Abstract:
Microorganisms play a key role in the transformation of nutrients and contaminants in the environment, with significant consequences for drinking water quality, eutrophication, or green house gas emissions. Advances in molecular-biological and omics tools have revolutionized microbiology, providing information about the abundance, diversity and function of microorganisms in the environment. Mathematical models of microbial processes present a potential link between molecular-biological data and biogeochemical reaction rates, but it is important to consider whether the added complexity of these models is justified by the information gained from molecular-biological data.

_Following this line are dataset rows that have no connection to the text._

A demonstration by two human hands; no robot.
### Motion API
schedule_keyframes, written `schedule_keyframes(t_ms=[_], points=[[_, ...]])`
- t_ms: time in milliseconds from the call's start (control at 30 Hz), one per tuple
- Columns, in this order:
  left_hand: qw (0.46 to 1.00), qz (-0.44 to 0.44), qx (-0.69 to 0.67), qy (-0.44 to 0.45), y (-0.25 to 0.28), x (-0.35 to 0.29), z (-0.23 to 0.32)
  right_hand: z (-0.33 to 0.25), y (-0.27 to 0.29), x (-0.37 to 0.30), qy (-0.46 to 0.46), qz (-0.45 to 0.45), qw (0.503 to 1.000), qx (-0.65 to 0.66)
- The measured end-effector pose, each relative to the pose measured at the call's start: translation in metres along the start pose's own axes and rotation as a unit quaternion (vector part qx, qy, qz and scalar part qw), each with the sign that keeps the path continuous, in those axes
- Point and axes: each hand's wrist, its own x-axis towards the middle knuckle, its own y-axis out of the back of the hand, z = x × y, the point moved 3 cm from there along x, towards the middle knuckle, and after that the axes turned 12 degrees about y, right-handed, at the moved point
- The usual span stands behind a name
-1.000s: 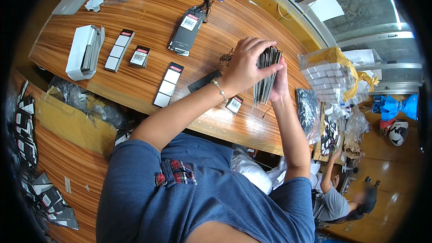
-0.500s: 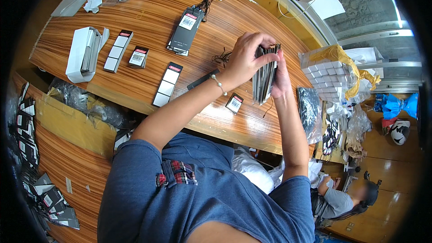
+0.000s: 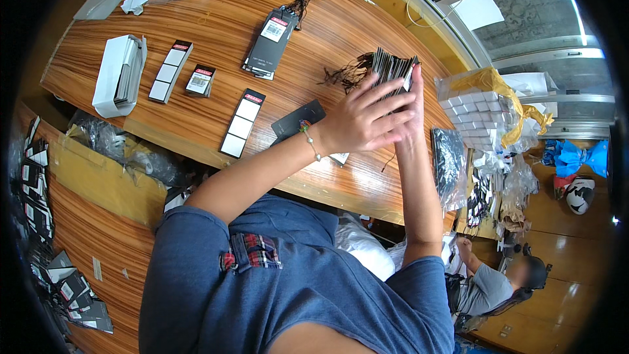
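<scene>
Both hands are around a thick stack of black-edged hang tags (image 3: 393, 65) above the table's near right part. My left hand (image 3: 370, 115) lies across the near side of the stack, its fingers slightly spread and pressing on it. Upright along the right side, my right hand (image 3: 417, 101) supports the tags, its fingers partly hidden. Dark strings (image 3: 347, 73) trail out to the left of the stack. Under my left wrist lies a single black tag (image 3: 298, 121). A small label pile (image 3: 340, 158) is mostly covered by my left hand.
Left of my hands lie a strip of white labels (image 3: 243, 122), strung black tags (image 3: 268, 42), a small label stack (image 3: 200, 81), another label strip (image 3: 170, 71) and a white box of cards (image 3: 108, 75). A plastic-wrapped block (image 3: 472, 108) stands right. Another person (image 3: 488, 288) sits beyond.
My left hand has moved down from the top of the stack to its near side, with fingers now laid across it. The stack has tilted, showing its upper edges and strings.
</scene>
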Motion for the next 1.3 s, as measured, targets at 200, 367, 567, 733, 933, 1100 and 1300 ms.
schedule_keyframes(t_ms=[200,367,567,733,933,1100,1300], points=[[0.995,0.033,-0.088,-0.027,0.006,0.01,-0.004,-0.002,-0.011,0.0,0.076,0.011,0.997,-0.016],[0.992,0.02,-0.12,0.02,0.012,0.012,-0.008,-0.005,-0.018,-0.005,0.067,0.0,0.998,-0.002],[0.988,-0.074,-0.096,0.09,0.004,0.012,-0.007,-0.002,-0.006,-0.001,-0.008,-0.009,1.0,0.004],[0.956,0.093,-0.213,0.181,0.027,0.033,-0.04,-0.062,0.015,0.012,-0.129,-0.09,0.903,-0.4],[0.893,-0.096,-0.367,0.244,-0.006,0.054,-0.068,-0.091,-0.045,0.043,-0.299,-0.357,0.437,-0.77],[0.816,-0.218,-0.463,0.27,-0.041,0.061,-0.062,-0.093,-0.086,0.053,-0.29,-0.341,0.175,-0.877],[0.778,-0.264,-0.508,0.259,-0.053,0.068,-0.057,-0.101,-0.131,0.041,-0.288,-0.283,0.13,-0.905]])
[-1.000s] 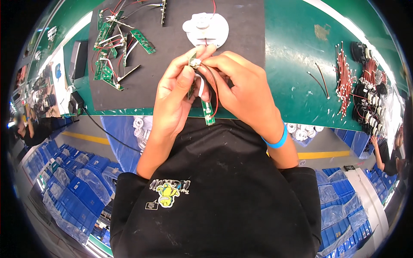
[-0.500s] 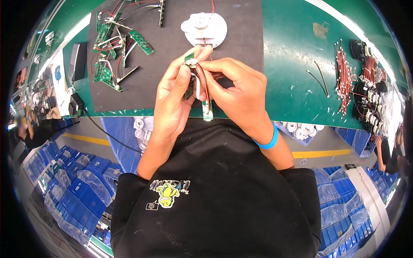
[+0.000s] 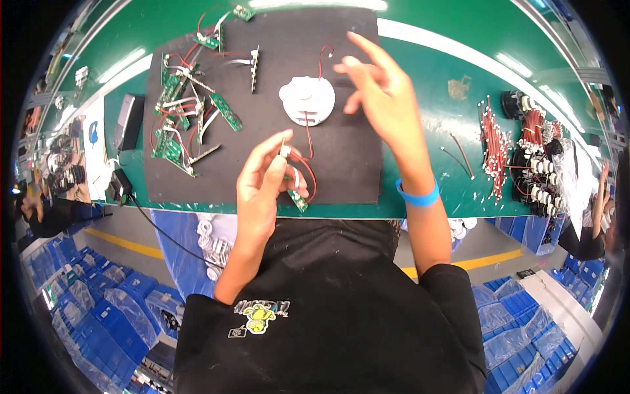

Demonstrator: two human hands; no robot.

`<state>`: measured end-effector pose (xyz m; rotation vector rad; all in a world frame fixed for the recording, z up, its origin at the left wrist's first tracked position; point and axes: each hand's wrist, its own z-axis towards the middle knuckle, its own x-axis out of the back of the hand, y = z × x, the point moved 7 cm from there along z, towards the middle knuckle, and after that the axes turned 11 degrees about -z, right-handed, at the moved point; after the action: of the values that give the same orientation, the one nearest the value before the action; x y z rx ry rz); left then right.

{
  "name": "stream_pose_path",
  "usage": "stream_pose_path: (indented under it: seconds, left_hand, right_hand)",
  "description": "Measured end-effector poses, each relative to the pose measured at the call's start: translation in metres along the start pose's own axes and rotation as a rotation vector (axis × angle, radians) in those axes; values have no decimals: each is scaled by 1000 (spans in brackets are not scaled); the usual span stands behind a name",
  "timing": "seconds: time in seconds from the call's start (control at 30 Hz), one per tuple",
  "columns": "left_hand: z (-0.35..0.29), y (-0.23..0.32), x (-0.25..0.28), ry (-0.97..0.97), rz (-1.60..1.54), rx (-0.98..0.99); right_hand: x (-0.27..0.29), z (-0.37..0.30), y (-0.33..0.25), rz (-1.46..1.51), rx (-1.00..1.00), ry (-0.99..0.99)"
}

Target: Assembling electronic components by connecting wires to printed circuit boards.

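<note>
The left hand (image 3: pixel 262 180) pinches a small green circuit board (image 3: pixel 298 201) between thumb and fingers, above the near edge of a dark mat (image 3: pixel 348 171) on the green worktop (image 3: pixel 420 190). A thin red wire (image 3: pixel 309 134) runs from the board's white connector (image 3: pixel 285 151) to a round white housing (image 3: pixel 318 98), which sits on the mat beyond the left hand. The right hand (image 3: pixel 387 98) holds nothing visible; it is raised beside the housing, apart from it, with the index finger extended and the other fingers loosely spread. More green boards (image 3: pixel 226 111) with wires lie in a loose heap on the left of the mat. On the right of the worktop lie a bundle of red wires (image 3: pixel 492 151) and two loose wires (image 3: pixel 462 157). Below the near edge, at left, blue plastic (image 3: pixel 174 236) borders a pile of white ring-shaped parts (image 3: pixel 213 246); whether it is a bag or a lined bin cannot be told. At lower left, blue bins (image 3: pixel 125 322) stand in rows, partly covered by clear plastic sheets (image 3: pixel 128 293), and similar blue containers (image 3: pixel 518 328) stand at lower right; their contents are too unclear to tell.
</note>
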<state>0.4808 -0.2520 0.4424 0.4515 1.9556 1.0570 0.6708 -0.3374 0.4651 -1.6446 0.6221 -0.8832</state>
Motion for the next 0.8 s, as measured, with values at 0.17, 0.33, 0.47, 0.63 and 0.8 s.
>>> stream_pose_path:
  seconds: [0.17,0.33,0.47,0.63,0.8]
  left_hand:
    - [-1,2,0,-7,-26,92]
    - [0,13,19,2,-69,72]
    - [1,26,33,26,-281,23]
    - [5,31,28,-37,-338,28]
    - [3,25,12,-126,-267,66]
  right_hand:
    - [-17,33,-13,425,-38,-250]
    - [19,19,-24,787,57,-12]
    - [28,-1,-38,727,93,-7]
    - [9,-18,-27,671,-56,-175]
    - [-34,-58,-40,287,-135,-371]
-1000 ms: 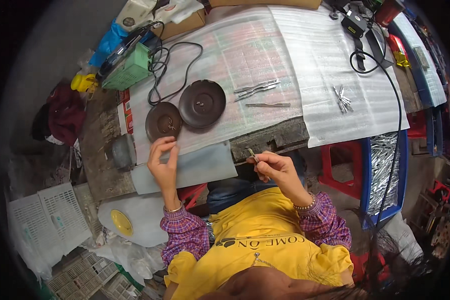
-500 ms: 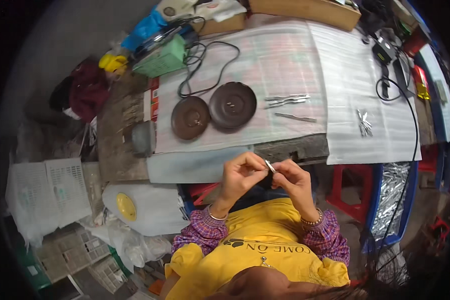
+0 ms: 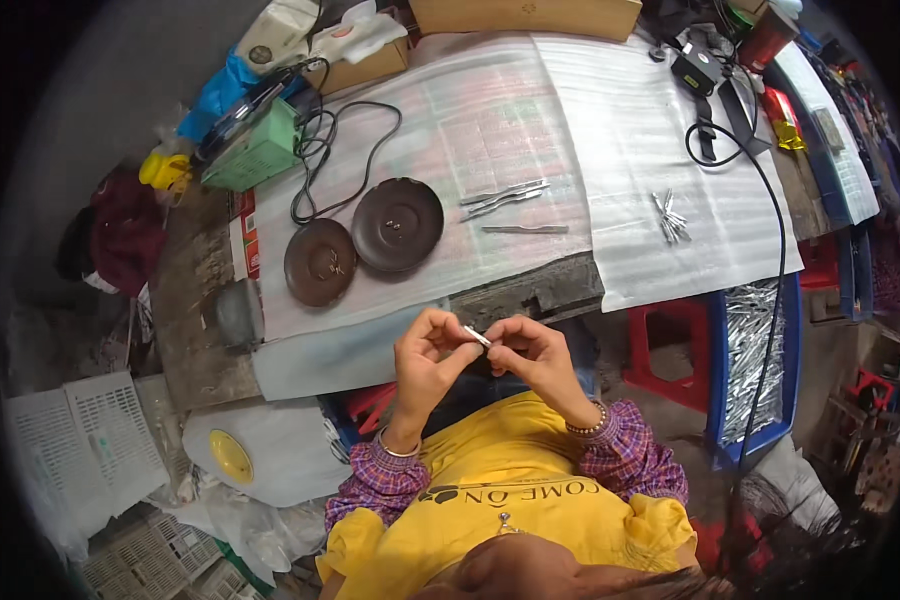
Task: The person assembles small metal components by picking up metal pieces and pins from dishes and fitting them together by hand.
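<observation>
My left hand (image 3: 428,362) and my right hand (image 3: 540,362) meet just in front of the table's near edge. Both pinch a small slim silver metal piece (image 3: 478,338) between thumb and fingertips, its ends partly covered. Beyond them on the table stand two round brown dishes, a smaller left dish (image 3: 303,275) and a larger right dish (image 3: 422,212), each with a few tiny metal bits in its middle. Several long thin metal tools (image 3: 510,198) lie to the right of the dishes, with a single one (image 3: 525,230) nearer me. A small pile of silver pieces (image 3: 672,220) rests farther right.
White foam sheeting (image 3: 620,130) covers much of the table. A black cable (image 3: 395,125) runs by a green basket (image 3: 255,150); another cable hangs at the right. A blue tray (image 3: 712,430) full of metal pieces stands below right, beside a red stool (image 3: 638,375). Wooden box (image 3: 530,18) behind.
The whole view has shifted, so the table's things appear farther left. Both hands still pinch the metal piece, which seems little changed.
</observation>
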A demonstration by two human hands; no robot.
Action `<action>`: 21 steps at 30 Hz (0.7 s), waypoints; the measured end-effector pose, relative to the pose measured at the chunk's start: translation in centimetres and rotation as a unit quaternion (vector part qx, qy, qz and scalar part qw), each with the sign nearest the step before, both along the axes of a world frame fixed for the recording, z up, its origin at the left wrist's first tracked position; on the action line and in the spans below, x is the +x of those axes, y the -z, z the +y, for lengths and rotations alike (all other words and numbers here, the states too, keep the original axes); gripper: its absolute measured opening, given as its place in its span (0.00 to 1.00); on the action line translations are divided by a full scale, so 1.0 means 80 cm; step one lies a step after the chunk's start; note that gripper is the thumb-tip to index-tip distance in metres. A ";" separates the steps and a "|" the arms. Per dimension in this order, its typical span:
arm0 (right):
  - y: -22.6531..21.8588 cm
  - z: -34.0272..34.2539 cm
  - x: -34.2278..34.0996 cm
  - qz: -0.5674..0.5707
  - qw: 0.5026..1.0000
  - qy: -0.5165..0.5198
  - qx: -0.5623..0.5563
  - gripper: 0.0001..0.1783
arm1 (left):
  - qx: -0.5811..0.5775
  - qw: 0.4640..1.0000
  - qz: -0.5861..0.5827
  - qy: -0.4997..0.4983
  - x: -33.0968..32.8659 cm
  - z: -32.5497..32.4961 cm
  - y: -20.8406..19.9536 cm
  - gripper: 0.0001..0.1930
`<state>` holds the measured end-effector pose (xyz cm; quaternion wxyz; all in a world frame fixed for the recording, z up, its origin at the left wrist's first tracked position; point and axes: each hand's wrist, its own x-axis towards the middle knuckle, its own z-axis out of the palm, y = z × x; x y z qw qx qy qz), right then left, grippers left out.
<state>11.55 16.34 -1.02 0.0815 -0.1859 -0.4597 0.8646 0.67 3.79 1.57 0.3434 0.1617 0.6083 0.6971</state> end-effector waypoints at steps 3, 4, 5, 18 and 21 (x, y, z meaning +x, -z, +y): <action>0.003 0.000 0.000 -0.002 1.000 0.001 0.001 0.10 | 0.000 1.000 0.003 0.003 -0.001 0.001 0.005 0.11; 0.003 0.000 0.001 0.001 1.000 0.002 0.003 0.10 | -0.005 1.000 0.010 0.005 0.001 0.001 0.004 0.11; 0.003 0.000 0.002 0.003 1.000 0.001 0.002 0.10 | -0.005 1.000 0.012 0.005 0.002 0.000 0.004 0.11; -0.007 0.003 0.000 0.039 0.933 0.074 0.349 0.08 | -0.006 1.000 0.025 -0.011 0.007 0.001 0.006 0.13; -0.007 0.006 0.002 0.024 0.959 0.043 0.279 0.07 | 0.000 1.000 0.003 -0.019 0.009 0.000 0.009 0.13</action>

In this thesis, I present modeling approaches that integrate gene and transcript data of functional genes, using nitrogen cycling as an example. By comparing an enzyme-based model to a traditional Monod-type model, I assess the value of accounting for enzymatic regulation in the prediction of denitrification rates. Both model formulations perform similarly with respect to nitrogen species, but the enzyme-based model offers a valuable tool for understanding the relationship between biomolecular quantities and reaction rates. Based on the simulations, I examine whether transcript and enzyme concentrations can directly serve as proxies for reaction rates. My analysis shows that under environmental conditions, the prediction of reaction rates from transcript concentrations is impractical due to time delays in enzyme production, and the limitation of reaction rates by substrates and inhibitors. Building on these findings, I propose sampling strategies to improve the integration of molecular-biological data and reactive-transport modeling.
Finally, I investigate how functional-gene data affects the uncertainty of nitrogen cycling rates and model parameters in a flow-through column experiment. Using Bayesian parameter estimation, I quantify uncertainty of the model parameters and reaction rates. My results also provide insights on the poor identifiability of the parameters in the standard Monod rate law. While functional gene data do not reduce the uncertainty of nitrogen cycling rates, they influence the estimates and reduce uncertainty of several parameters related to microbial nitrogen cycling.